César Montoya


La vejez se resume en dos palabras: tedio y saturación. La vida cansa. Se transforma en fastidio, en estorbo que no se puede rechazar, en un llorar sin lágrimas, en una fatiga que paraliza.
Cuando el almanaque se agota, las alas ya no son ágiles, las piernas trastrabillan, la mirada pierde fulgor, el cuerpo agobia, el corazón claudica, la mente se cubre de nubarrones. Los años se soportan como una carga que abruma, como una masa corpulenta que se desploma sobre nuestros hombros. En la vejez desaparecen la elasticidad, el ímpetu, el entusiasmo para los fondismos, el reto viril que se le hace al destino. La cobardía es una intrusa sorpresiva que dificulta las decisiones. Se vacila, se repiensa, cunde la duda cuando hay que tomar partido. La palabra titubea, el énfasis desaparece y requerimos de una muleta mental que nos dé valimiento y seguridad.
Psicológicamente la vejez es derrota. Es un acercamiento indetenible hacia el más allá. Los excesos se repliegan y pierden asidero, el arrojo temerario queda escondido en los pliegues de una memoria frágil. Cobra sentido el vocablo miedo. La desfachatez moceril, el despilfarro de las energías, la noche que es rumba y alto voltaje en los amores pasajeros, el exprimir los años mozos hasta agotar el manantial de los zumos, se convierte en masoquismo. Llega la hora de las penitencias ante las vivencias que hubo de lujuria, con sus apetitos desbocados y los efímeros hartazgos fornicadores. Ahora es la impotencia, una saudade trágica, y un parar frente al abismo. Ya no hay futuro.

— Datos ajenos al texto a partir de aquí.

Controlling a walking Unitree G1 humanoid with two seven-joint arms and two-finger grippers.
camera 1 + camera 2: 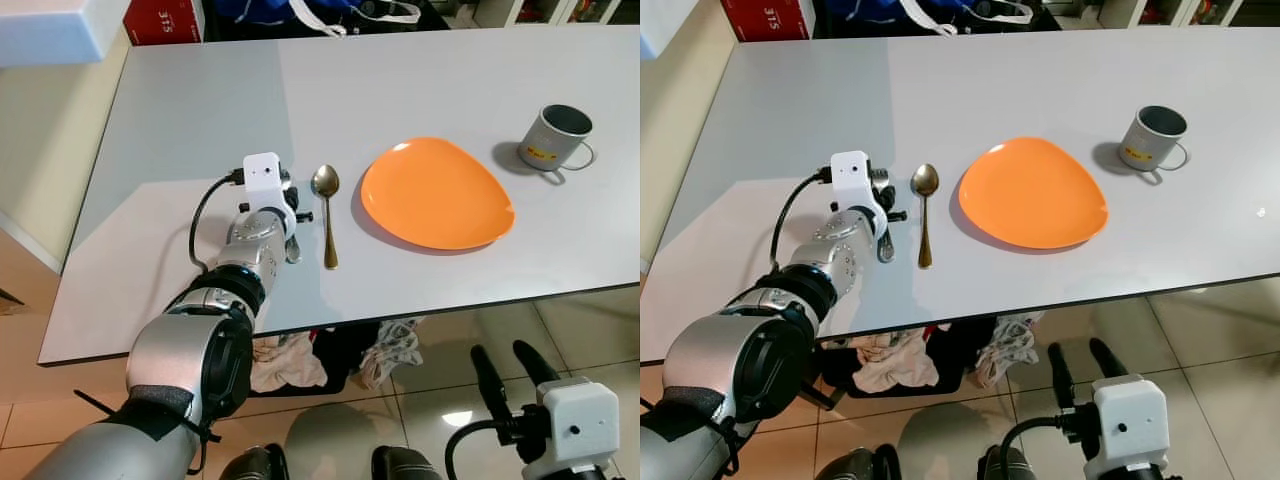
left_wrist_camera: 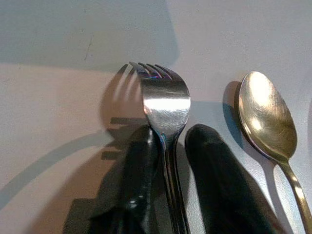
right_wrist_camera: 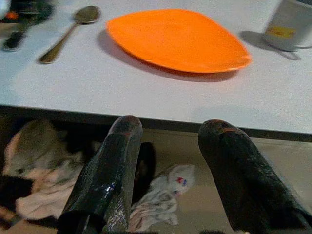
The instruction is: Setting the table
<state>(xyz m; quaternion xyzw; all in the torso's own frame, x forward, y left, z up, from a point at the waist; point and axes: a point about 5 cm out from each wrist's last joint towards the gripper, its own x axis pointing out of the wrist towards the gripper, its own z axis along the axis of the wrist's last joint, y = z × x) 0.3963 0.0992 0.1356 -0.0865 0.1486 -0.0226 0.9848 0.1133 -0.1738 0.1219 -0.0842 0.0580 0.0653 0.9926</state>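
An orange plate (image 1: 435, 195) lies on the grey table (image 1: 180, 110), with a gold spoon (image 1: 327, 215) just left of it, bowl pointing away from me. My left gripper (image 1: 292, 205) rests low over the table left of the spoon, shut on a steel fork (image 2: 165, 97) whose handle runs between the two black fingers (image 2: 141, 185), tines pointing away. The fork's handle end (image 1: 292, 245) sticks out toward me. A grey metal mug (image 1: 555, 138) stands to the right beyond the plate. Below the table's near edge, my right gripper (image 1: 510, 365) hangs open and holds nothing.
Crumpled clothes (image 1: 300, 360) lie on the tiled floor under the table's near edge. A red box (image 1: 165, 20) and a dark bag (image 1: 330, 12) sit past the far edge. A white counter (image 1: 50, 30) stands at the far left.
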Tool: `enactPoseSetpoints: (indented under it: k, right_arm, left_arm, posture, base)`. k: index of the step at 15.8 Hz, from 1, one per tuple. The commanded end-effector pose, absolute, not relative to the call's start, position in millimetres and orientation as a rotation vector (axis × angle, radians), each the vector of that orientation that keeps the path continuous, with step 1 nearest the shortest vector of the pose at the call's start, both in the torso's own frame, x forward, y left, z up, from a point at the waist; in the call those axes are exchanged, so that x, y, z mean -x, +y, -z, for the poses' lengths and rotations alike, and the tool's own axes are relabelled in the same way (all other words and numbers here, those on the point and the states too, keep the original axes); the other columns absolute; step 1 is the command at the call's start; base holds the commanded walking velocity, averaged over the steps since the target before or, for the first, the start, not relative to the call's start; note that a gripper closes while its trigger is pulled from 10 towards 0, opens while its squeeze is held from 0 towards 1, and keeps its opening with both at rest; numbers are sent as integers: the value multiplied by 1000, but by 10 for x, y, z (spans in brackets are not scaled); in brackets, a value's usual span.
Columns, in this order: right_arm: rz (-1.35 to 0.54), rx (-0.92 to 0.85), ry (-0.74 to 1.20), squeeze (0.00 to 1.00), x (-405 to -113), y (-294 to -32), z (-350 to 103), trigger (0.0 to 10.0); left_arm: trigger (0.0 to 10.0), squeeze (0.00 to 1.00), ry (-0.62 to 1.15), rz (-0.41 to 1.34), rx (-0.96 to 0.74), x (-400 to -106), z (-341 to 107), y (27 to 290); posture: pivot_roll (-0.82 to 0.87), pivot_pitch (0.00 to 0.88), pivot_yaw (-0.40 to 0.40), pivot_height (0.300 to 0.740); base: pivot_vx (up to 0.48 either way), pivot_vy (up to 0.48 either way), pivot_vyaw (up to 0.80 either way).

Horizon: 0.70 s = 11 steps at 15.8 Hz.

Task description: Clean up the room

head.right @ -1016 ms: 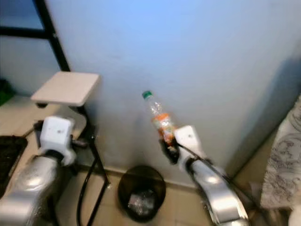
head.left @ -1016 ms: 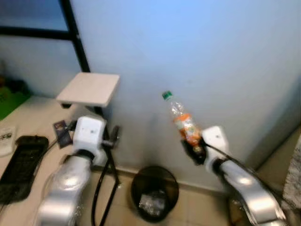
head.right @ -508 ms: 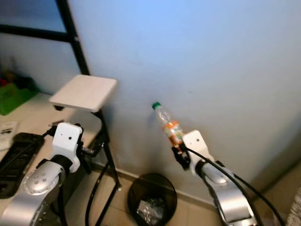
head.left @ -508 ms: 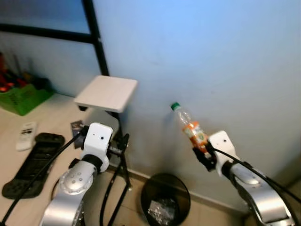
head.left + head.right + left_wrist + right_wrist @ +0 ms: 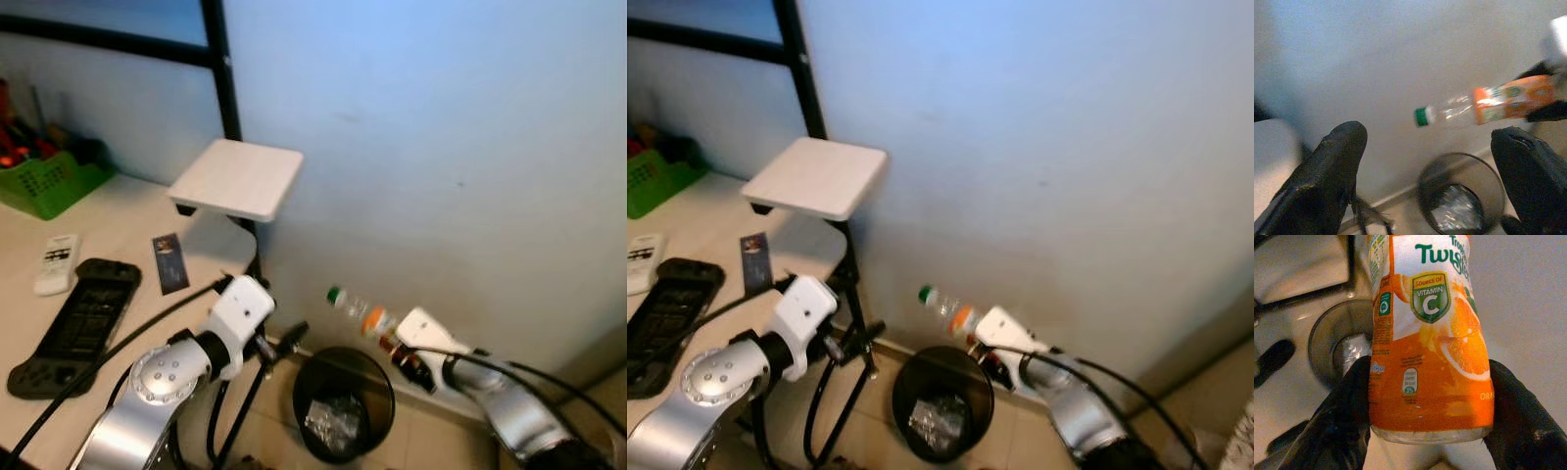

Es fatal tener que afrontar los derrumbes. De las altas montañas se desprenden bloques de hielo que crecen en los descensos hasta formar una mole gigantesca que liquida las pocas energías que restan. Impotencia, es la palabra aburrida que revela las agonías que son antesala del viaje a la eternidad. El ropaje de la pesadumbre todo lo cubre. Oscuro es el horizonte, el cielo opaco, las aguas sordas, peligrosas las claraboyas montunas.
La vejez es saturación. Es un fastidio. Lo que se pudo hacer, se hizo; el cuerpo conoció climas, los ojos descubrieron paisajes, los oídos navegaron en músicas celestes, se transitó por las alcobas del pecado, se escucharon los sollozos en la hora de los abandonos, se cayó en la cueva de Montesinos, y el alma resucitó en las alboradas. Simbólicamente hubo Gólgotas y los clavos traspasaron el cuerpo que estaba en agonía. Se murió muchas veces y hubo resucitaciones liberadoras.
Llegó la hora de partir. Atrás la vida, adelante el viaje a un Olimpo misterioso. Atrás el amor. Caduca el hambre espiritual, se cierra el espacio de las preguntas. La morriña fue una estación de maceraciones, una triste opresión del alma. El hastío colma los pocos minutos que se extinguen, los segundos hacen los últimos parpadeos y el corazón contabiliza el sofoco de los pálpitos. Se vivió con la plenitud de los sentidos y en todas las dimensiones, con los caprichos geométricos que inventa la fantasía. “Confieso que he vivido” de Neruda, es el último eslabón de una existencia inútil.